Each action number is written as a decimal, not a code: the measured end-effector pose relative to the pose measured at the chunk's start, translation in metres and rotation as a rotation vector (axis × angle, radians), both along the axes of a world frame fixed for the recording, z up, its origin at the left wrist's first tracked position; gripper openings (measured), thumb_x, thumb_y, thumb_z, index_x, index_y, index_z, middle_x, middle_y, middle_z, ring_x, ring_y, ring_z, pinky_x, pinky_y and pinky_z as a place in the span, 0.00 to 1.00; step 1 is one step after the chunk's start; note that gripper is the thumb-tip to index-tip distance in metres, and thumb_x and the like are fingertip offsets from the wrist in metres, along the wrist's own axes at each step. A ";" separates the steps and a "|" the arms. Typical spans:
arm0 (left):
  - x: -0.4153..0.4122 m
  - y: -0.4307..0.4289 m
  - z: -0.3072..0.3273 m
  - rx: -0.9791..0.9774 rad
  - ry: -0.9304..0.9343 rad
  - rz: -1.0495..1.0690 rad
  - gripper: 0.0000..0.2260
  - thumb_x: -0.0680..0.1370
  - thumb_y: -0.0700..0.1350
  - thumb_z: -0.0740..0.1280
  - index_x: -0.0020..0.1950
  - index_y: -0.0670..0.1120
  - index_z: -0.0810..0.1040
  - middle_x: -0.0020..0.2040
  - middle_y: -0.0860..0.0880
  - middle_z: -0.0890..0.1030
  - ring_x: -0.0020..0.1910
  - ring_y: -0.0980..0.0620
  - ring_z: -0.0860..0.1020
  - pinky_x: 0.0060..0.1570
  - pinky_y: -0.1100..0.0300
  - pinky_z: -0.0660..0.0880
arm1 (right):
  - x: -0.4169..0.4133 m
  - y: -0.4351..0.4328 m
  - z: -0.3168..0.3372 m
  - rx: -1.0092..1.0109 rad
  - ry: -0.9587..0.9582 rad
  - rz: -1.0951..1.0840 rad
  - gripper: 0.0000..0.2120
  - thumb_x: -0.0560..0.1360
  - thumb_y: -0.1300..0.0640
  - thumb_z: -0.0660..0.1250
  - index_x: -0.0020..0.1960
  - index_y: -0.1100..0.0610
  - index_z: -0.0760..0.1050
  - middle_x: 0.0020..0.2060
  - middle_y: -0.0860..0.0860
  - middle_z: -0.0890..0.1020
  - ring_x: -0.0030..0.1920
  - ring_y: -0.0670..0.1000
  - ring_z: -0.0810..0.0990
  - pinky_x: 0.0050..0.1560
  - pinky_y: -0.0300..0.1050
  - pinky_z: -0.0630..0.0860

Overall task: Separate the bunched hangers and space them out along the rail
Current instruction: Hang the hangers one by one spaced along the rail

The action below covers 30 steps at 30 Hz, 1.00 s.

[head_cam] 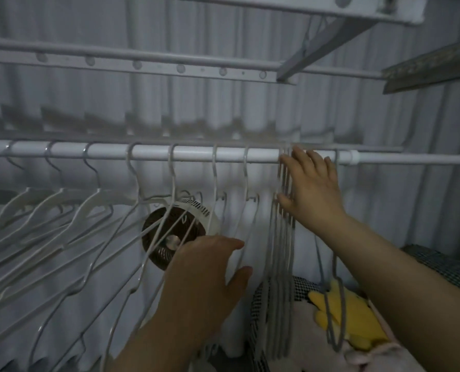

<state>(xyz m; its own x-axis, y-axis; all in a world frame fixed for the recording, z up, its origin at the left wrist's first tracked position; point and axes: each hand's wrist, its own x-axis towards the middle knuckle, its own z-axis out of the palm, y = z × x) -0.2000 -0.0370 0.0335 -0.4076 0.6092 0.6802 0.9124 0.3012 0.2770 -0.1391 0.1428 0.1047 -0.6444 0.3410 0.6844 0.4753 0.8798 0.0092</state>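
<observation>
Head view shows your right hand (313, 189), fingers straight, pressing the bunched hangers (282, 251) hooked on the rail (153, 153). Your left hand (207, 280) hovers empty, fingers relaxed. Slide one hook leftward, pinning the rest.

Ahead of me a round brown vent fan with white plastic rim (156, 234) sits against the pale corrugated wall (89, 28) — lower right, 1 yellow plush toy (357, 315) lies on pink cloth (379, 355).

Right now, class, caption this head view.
Right hand touches the bunched hangers on the rail; left hand open below.
</observation>
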 end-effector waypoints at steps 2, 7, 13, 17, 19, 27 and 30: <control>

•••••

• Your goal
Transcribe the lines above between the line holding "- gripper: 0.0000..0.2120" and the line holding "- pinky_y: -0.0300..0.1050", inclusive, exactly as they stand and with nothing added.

• Final answer
  - gripper: 0.0000..0.2120
  - thumb_x: -0.0560..0.1360
  - thumb_y: -0.1300..0.0640
  - thumb_z: -0.0660..0.1250
  - index_x: -0.0020..0.1960
  - index_y: -0.1100..0.0610
  - index_z: -0.0760..0.1050
  - middle_x: 0.0020..0.2060
  - middle_y: -0.0860..0.0860
  - middle_z: -0.0890..0.1020
  - ring_x: -0.0030..0.1920
  - ring_y: -0.0670..0.1000
  - ring_z: -0.0810..0.0990
  - pinky_x: 0.0050..0.1560
  - pinky_y: -0.0300..0.1050

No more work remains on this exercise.